More than Ganon would not want to treat Ghirahim the way that Demise did, he would be loath to tolerate someone who treats fully loyal servants like Demise does. If Ganon stabs someone in the back, it’s because he’s either sure they would do the same in a heartbeat or because from his perspective they’ve already put a dagger in him.
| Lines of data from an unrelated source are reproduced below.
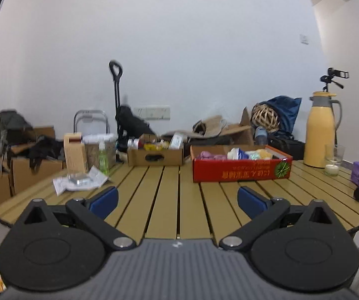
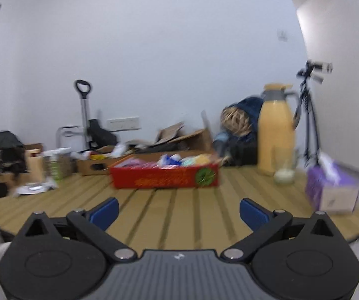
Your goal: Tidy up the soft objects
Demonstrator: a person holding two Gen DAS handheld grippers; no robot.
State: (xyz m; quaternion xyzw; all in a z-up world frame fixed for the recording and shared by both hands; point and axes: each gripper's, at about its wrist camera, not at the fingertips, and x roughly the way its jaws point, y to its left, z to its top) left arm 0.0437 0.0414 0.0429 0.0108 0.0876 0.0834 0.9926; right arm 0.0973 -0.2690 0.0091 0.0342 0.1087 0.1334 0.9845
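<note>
Both claws, left (image 1: 177, 197) and right (image 2: 178, 211), are held wide open, empty, above the desk (image 1: 164, 200); soft items are seen in the red box (image 1: 242, 172).

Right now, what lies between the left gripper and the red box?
Only bare slatted tabletop: in the left wrist view, nothing sits between the open left gripper and the red box.
</note>
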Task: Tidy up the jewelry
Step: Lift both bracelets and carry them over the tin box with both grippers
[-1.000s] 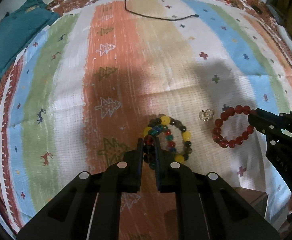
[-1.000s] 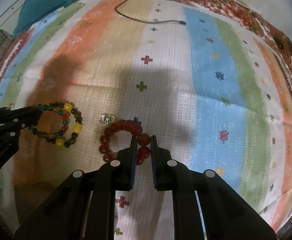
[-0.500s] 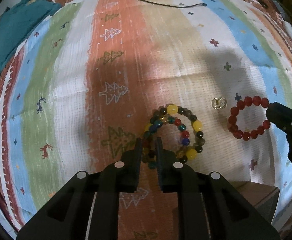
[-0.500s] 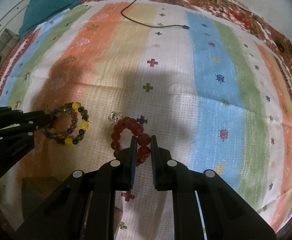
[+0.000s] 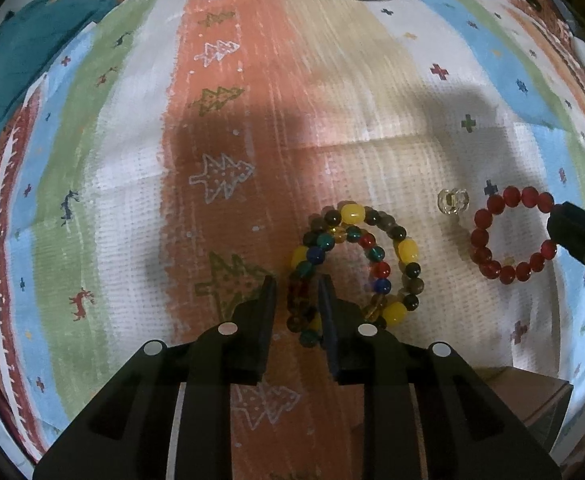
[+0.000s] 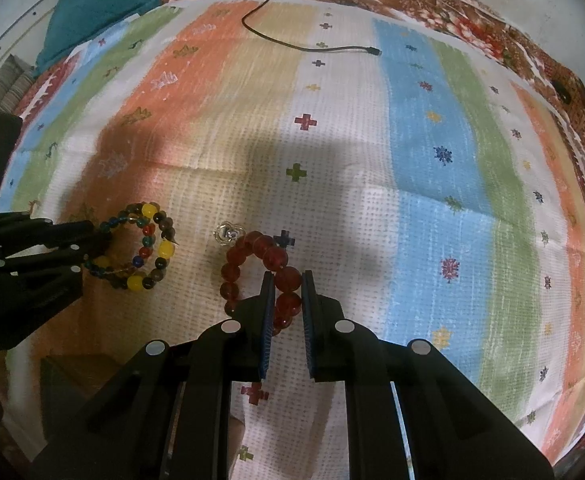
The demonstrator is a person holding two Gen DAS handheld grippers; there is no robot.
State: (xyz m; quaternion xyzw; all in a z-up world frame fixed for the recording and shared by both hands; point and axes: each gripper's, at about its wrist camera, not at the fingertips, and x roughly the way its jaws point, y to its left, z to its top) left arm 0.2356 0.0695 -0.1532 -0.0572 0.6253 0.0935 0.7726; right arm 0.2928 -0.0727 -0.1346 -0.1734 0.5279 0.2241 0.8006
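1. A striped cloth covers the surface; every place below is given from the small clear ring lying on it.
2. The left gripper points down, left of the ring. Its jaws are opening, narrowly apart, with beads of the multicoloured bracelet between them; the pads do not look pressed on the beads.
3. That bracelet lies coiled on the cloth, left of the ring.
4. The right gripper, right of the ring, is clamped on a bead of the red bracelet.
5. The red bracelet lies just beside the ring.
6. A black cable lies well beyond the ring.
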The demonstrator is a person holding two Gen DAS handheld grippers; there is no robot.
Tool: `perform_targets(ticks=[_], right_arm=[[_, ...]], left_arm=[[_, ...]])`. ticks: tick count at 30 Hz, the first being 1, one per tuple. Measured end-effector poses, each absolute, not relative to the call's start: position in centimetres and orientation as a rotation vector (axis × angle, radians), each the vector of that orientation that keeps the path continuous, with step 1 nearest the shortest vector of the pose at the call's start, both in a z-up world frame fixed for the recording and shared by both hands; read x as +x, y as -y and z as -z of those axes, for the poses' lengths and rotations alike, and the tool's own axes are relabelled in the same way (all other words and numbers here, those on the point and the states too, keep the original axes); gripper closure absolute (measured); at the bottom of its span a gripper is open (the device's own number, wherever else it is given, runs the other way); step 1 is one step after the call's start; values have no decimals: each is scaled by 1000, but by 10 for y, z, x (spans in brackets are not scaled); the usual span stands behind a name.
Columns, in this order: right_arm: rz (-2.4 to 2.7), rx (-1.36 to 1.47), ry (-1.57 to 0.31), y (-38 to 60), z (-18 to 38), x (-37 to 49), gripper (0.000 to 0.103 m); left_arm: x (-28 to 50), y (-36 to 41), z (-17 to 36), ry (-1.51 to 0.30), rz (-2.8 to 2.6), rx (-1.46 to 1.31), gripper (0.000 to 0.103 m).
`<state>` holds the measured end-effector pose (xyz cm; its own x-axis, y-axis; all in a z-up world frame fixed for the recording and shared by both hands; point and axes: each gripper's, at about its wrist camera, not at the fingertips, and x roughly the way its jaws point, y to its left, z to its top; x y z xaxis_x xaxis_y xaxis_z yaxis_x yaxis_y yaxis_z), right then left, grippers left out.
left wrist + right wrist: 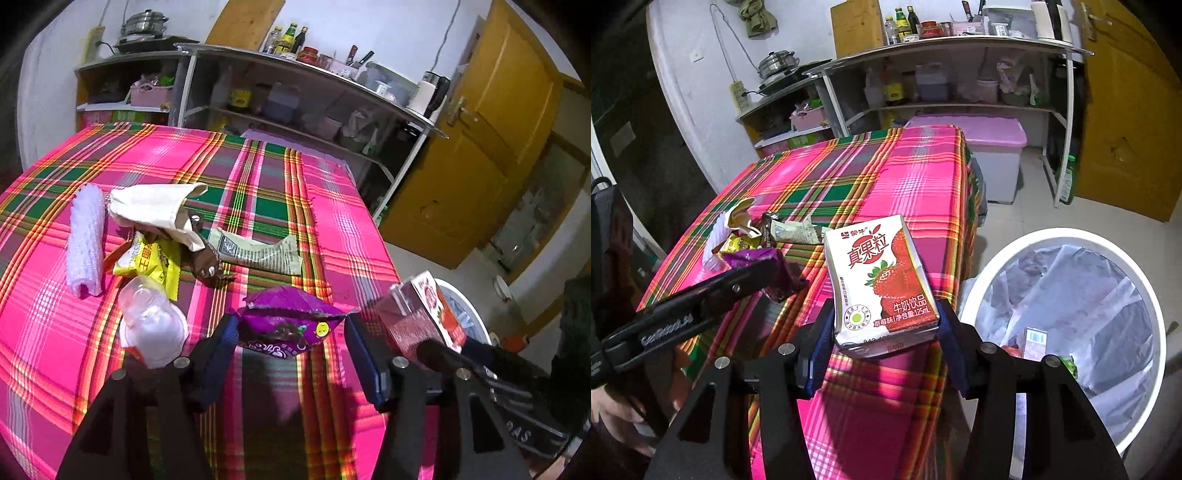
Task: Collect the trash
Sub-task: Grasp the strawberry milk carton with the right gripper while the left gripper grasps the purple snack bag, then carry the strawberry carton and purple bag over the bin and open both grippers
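Meanwhile the left fingers [290, 354] stood wide, straddling a purple wrapper [291, 321] lying crosswise on the tabletop [258, 177]; the right fingers [886, 343] held a milk carton [882, 280] near the bin [1067, 236].

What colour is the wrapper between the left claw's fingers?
Purple wrapper, with a small yellow sticker; clearest in the left wrist view.
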<state>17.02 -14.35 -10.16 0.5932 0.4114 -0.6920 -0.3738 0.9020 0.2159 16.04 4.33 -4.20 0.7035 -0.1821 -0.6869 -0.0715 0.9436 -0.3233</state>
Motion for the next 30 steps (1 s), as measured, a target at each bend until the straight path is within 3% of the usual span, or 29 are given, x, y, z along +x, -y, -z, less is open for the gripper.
perform_targets(ticks=[8, 10, 15, 20, 30], right_arm=[[-453, 59, -819, 151, 104, 173, 49], [-452, 62, -820, 151, 104, 173, 49], [-452, 65, -820, 153, 104, 173, 49], [-452, 65, -820, 153, 104, 173, 49], [-455, 64, -817, 153, 103, 173, 49]], left_arm=[[176, -35, 45, -795, 38, -306, 44], [177, -37, 47, -797, 43, -313, 49], [179, -36, 50, -804, 45, -290, 77], [177, -35, 48, -791, 49, -265, 92], [161, -35, 38, -742, 53, -230, 98]])
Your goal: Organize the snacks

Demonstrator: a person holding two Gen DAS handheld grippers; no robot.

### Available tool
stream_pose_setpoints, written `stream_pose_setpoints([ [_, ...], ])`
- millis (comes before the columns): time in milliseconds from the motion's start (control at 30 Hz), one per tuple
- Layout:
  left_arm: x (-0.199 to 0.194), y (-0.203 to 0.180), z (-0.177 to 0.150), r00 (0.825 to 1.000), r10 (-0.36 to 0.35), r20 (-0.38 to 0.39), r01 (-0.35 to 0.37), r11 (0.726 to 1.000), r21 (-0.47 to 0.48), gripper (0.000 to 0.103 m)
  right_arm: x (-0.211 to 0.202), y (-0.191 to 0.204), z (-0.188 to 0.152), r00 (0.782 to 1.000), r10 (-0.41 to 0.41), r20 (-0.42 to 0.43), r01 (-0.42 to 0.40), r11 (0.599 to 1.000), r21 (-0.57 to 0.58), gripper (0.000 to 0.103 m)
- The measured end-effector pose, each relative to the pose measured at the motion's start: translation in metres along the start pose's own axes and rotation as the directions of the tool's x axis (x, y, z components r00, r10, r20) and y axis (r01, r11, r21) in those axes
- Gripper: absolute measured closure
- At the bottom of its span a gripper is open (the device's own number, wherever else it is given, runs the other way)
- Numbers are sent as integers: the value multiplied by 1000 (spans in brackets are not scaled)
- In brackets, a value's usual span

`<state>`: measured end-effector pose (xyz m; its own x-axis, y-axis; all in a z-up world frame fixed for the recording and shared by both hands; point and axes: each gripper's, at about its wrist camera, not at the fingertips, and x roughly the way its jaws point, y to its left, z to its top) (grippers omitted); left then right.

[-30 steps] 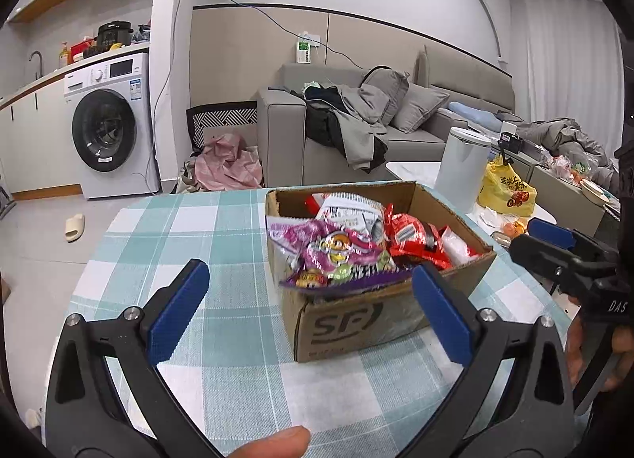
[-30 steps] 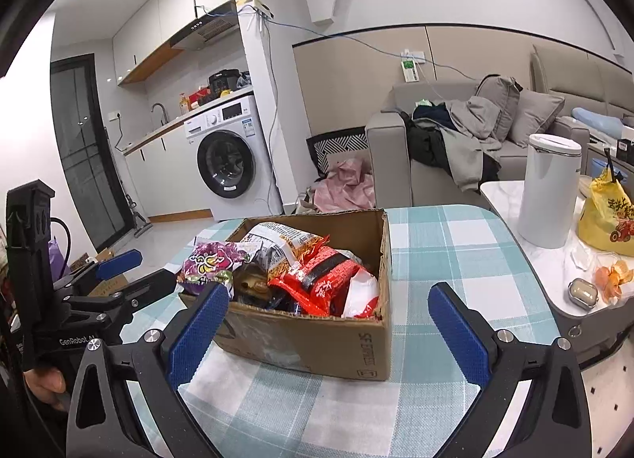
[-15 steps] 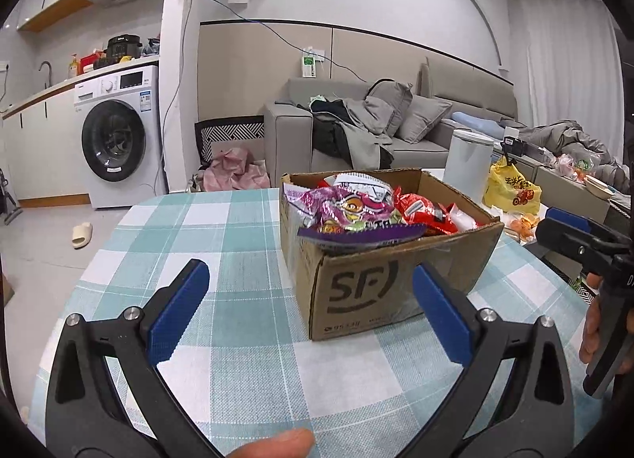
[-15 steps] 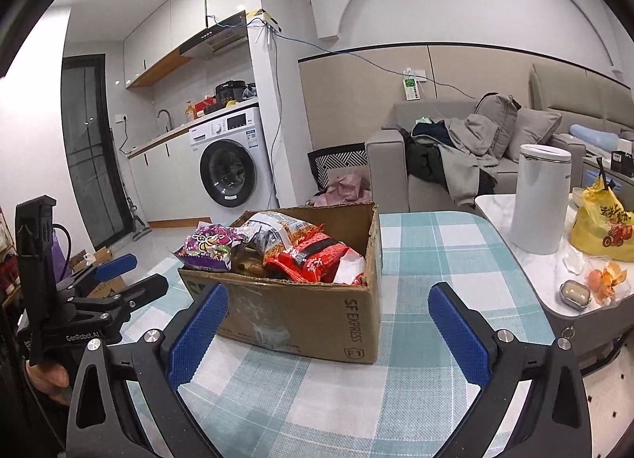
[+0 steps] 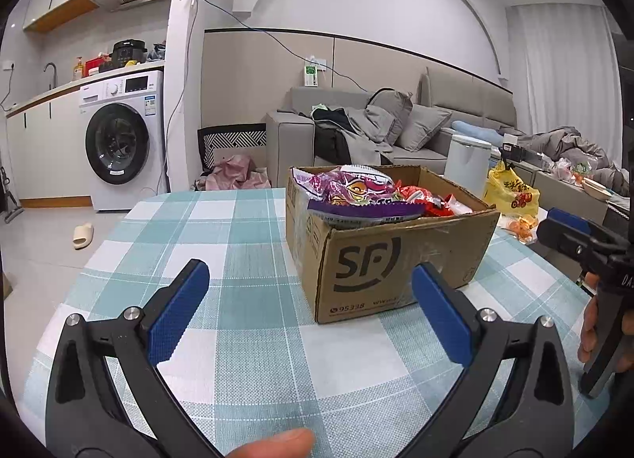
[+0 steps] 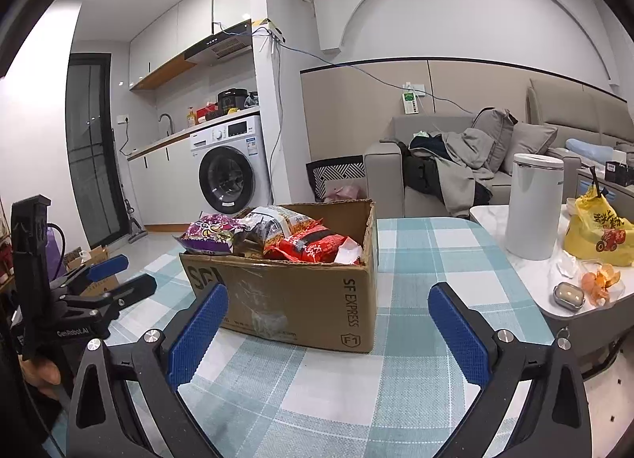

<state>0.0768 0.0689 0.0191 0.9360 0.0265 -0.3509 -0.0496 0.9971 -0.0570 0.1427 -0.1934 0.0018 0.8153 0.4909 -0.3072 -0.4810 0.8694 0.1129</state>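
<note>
A brown cardboard box stands on the teal-and-white checked table. It holds several snack bags: a purple one on top, red ones beside it. My left gripper is open and empty, low over the table in front of the box. My right gripper is open and empty, close in front of the box's other side. Each gripper shows at the edge of the other's view.
A low white side table to the right holds a white canister, a yellow bag, orange peel and a small tin. A grey sofa and a washing machine stand behind.
Both grippers have dropped lower toward the table, so the box now looks taller and I see it more from the side. Both stay open and empty.
</note>
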Motion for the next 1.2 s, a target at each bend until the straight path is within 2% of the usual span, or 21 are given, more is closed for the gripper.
stream_pose_setpoints([
  [467, -1, 4, -1, 1000, 9, 5, -9, 1000, -7, 1, -5, -2, -6, 1000, 6, 30, -6, 1000, -1, 0],
  [1200, 0, 2, -1, 1000, 6, 5, -6, 1000, -6, 1, -4, 3, -7, 999, 7, 32, -6, 1000, -31, 0],
])
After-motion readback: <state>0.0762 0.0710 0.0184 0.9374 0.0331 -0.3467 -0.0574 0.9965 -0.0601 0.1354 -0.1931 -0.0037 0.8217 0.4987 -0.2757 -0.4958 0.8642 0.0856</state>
He’s not the kind of person who gets rid of someone he knows would never betray him, or has no reason to believe they’d do so.
If anything, this makes me wonder if Ghirahim would initially find Zant revoltingly whiny and needy- he can’t imagine why Zant would utterly humiliate himself and Ganon both by drawing Ganon’s attention to his needs and wants, or even just openly expressing distress in front of Ganon. 
And then after a while Ghirahim starts to feel a little weird watching them interact because the fact that Ganon actually responds to Zant and encourages him, or even just, irritably orders someone to see Zant to his bed after the latter’s magically overworked himself, would just sort of start to contextualize for Ghirahim the gaping void of affection or even basic care that he received in his own development.